The material must be copied out exactly, line for line.

● ● ●

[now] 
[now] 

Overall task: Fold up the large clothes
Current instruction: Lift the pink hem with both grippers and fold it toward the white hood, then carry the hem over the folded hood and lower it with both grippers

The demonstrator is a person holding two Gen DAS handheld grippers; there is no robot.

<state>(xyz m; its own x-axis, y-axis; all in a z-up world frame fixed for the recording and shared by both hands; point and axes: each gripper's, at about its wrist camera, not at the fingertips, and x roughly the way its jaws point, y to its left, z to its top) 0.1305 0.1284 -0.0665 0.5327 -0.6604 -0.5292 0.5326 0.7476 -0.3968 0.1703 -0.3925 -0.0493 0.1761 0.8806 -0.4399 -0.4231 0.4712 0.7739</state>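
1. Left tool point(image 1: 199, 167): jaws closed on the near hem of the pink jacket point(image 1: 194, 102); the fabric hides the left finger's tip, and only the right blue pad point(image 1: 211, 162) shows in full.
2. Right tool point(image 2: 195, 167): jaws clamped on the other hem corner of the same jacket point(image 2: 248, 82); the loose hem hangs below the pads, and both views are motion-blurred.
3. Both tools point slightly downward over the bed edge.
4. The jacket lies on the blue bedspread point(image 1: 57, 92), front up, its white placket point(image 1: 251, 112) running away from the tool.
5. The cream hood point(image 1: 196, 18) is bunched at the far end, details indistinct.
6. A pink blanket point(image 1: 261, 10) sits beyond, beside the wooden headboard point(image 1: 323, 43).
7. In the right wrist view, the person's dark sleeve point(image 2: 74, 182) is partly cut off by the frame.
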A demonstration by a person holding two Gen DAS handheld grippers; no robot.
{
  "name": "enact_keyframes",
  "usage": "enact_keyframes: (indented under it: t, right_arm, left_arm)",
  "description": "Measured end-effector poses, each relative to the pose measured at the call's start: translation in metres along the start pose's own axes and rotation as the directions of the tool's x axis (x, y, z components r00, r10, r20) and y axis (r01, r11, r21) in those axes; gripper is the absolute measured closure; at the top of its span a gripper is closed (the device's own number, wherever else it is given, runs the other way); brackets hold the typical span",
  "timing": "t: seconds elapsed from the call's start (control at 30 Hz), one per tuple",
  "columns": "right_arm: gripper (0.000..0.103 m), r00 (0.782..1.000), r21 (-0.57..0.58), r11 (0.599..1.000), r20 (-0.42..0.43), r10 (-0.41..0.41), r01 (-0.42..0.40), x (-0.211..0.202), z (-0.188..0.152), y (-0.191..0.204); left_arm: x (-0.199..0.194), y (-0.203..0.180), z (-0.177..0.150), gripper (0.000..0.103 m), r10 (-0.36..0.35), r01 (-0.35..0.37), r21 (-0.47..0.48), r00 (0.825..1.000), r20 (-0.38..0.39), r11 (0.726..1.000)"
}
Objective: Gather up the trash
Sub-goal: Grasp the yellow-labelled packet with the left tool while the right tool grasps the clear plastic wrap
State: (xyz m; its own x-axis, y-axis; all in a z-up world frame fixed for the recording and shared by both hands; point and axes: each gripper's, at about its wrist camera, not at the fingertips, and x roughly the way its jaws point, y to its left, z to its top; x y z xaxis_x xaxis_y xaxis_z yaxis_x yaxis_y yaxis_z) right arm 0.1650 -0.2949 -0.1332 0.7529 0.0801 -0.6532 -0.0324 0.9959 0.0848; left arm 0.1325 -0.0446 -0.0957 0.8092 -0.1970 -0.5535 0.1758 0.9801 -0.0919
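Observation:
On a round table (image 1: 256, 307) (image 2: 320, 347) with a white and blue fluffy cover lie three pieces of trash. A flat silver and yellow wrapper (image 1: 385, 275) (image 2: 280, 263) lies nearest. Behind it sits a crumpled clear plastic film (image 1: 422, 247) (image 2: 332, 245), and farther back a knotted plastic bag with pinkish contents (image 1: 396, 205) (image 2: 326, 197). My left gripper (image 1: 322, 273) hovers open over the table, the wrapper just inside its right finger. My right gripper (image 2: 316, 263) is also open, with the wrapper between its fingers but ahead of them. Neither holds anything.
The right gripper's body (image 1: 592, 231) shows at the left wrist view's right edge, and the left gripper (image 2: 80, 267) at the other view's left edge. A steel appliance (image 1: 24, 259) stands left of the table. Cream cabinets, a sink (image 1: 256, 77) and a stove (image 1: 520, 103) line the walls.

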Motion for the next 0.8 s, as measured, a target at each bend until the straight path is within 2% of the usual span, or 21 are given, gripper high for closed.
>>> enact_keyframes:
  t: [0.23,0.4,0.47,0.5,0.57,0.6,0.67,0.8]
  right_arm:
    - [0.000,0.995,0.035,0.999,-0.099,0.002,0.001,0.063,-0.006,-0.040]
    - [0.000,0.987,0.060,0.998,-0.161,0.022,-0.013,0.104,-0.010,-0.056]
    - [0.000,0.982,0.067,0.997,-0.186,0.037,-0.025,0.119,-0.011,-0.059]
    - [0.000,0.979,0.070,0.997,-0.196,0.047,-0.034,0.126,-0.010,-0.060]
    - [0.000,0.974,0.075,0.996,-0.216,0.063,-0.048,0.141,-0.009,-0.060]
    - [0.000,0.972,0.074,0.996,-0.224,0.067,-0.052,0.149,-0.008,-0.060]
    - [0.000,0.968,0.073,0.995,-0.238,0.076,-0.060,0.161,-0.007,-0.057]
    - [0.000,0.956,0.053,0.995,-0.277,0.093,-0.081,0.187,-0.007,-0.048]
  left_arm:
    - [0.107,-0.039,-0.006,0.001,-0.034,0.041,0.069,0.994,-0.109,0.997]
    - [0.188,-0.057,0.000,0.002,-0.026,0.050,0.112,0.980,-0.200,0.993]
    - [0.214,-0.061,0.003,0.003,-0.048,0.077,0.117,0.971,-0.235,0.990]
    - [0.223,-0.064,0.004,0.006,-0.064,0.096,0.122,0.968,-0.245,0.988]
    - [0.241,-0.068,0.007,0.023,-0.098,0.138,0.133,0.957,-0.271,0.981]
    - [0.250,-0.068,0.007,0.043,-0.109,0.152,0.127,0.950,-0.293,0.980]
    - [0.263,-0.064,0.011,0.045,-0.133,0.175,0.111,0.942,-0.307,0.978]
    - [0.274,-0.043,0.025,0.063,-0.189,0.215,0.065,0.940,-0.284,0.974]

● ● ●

**Task result**
[now] 
[now] 

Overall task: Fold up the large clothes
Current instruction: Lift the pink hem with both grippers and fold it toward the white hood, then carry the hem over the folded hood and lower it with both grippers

The demonstrator is a person holding two Gen DAS handheld grippers; there is no robot.

<state>(xyz m; its own x-axis, y-axis; all in a z-up world frame fixed for the recording and shared by both hands; point and axes: each gripper's, at about its wrist camera, not at the fingertips, and x roughly the way its jaws point, y to its left, z to its top) 0.1305 0.1284 -0.0665 0.5327 -0.6604 -0.5292 0.5326 0.7476 -0.3968 0.1703 -0.3925 -0.0493 0.1761 0.8806 -0.4399 -0.4231 0.4712 0.7739</state>
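1. Left tool point(image 1: 199, 167): jaws closed on the near hem of the pink jacket point(image 1: 194, 102); the fabric hides the left finger's tip, and only the right blue pad point(image 1: 211, 162) shows in full.
2. Right tool point(image 2: 195, 167): jaws clamped on the other hem corner of the same jacket point(image 2: 248, 82); the loose hem hangs below the pads, and both views are motion-blurred.
3. Both tools point slightly downward over the bed edge.
4. The jacket lies on the blue bedspread point(image 1: 57, 92), front up, its white placket point(image 1: 251, 112) running away from the tool.
5. The cream hood point(image 1: 196, 18) is bunched at the far end, details indistinct.
6. A pink blanket point(image 1: 261, 10) sits beyond, beside the wooden headboard point(image 1: 323, 43).
7. In the right wrist view, the person's dark sleeve point(image 2: 74, 182) is partly cut off by the frame.
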A demonstration by a person holding two Gen DAS handheld grippers; no robot.
{
  "name": "enact_keyframes",
  "usage": "enact_keyframes: (indented under it: t, right_arm, left_arm)",
  "description": "Measured end-effector poses, each relative to the pose measured at the call's start: translation in metres along the start pose's own axes and rotation as the directions of the tool's x axis (x, y, z components r00, r10, r20) and y axis (r01, r11, r21) in those axes; gripper is the absolute measured closure; at the top of its span a gripper is closed (the device's own number, wherever else it is given, runs the other way); brackets hold the typical span",
  "timing": "t: seconds elapsed from the call's start (control at 30 Hz), one per tuple",
  "columns": "right_arm: gripper (0.000..0.103 m), r00 (0.782..1.000), r21 (-0.57..0.58), r11 (0.599..1.000), r20 (-0.42..0.43), r10 (-0.41..0.41), r01 (-0.42..0.40), x (-0.211..0.202), z (-0.188..0.152), y (-0.191..0.204); left_arm: x (-0.199..0.194), y (-0.203..0.180), z (-0.177..0.150), gripper (0.000..0.103 m), r10 (-0.36..0.35), r01 (-0.35..0.37), r21 (-0.47..0.48), r00 (0.825..1.000), r20 (-0.38..0.39), r11 (0.726..1.000)"
}
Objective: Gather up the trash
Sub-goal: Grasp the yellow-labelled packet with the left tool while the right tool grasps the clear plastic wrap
State: (xyz m; its own x-axis, y-axis; all in a z-up world frame fixed for the recording and shared by both hands; point and axes: each gripper's, at about its wrist camera, not at the fingertips, and x roughly the way its jaws point, y to its left, z to its top; x y z xaxis_x xaxis_y xaxis_z yaxis_x yaxis_y yaxis_z) right arm 0.1650 -0.2949 -0.1332 0.7529 0.0801 -0.6532 -0.0324 0.9959 0.0848; left arm 0.1325 -0.0446 -0.0957 0.8092 -0.1970 -0.5535 0.1758 0.9801 -0.0919
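Observation:
On a round table (image 1: 256, 307) (image 2: 320, 347) with a white and blue fluffy cover lie three pieces of trash. A flat silver and yellow wrapper (image 1: 385, 275) (image 2: 280, 263) lies nearest. Behind it sits a crumpled clear plastic film (image 1: 422, 247) (image 2: 332, 245), and farther back a knotted plastic bag with pinkish contents (image 1: 396, 205) (image 2: 326, 197). My left gripper (image 1: 322, 273) hovers open over the table, the wrapper just inside its right finger. My right gripper (image 2: 316, 263) is also open, with the wrapper between its fingers but ahead of them. Neither holds anything.
The right gripper's body (image 1: 592, 231) shows at the left wrist view's right edge, and the left gripper (image 2: 80, 267) at the other view's left edge. A steel appliance (image 1: 24, 259) stands left of the table. Cream cabinets, a sink (image 1: 256, 77) and a stove (image 1: 520, 103) line the walls.
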
Motion for the next 0.8 s, as measured, a target at each bend until the straight path is within 2% of the usual span, or 21 are given, gripper high for closed.
>>> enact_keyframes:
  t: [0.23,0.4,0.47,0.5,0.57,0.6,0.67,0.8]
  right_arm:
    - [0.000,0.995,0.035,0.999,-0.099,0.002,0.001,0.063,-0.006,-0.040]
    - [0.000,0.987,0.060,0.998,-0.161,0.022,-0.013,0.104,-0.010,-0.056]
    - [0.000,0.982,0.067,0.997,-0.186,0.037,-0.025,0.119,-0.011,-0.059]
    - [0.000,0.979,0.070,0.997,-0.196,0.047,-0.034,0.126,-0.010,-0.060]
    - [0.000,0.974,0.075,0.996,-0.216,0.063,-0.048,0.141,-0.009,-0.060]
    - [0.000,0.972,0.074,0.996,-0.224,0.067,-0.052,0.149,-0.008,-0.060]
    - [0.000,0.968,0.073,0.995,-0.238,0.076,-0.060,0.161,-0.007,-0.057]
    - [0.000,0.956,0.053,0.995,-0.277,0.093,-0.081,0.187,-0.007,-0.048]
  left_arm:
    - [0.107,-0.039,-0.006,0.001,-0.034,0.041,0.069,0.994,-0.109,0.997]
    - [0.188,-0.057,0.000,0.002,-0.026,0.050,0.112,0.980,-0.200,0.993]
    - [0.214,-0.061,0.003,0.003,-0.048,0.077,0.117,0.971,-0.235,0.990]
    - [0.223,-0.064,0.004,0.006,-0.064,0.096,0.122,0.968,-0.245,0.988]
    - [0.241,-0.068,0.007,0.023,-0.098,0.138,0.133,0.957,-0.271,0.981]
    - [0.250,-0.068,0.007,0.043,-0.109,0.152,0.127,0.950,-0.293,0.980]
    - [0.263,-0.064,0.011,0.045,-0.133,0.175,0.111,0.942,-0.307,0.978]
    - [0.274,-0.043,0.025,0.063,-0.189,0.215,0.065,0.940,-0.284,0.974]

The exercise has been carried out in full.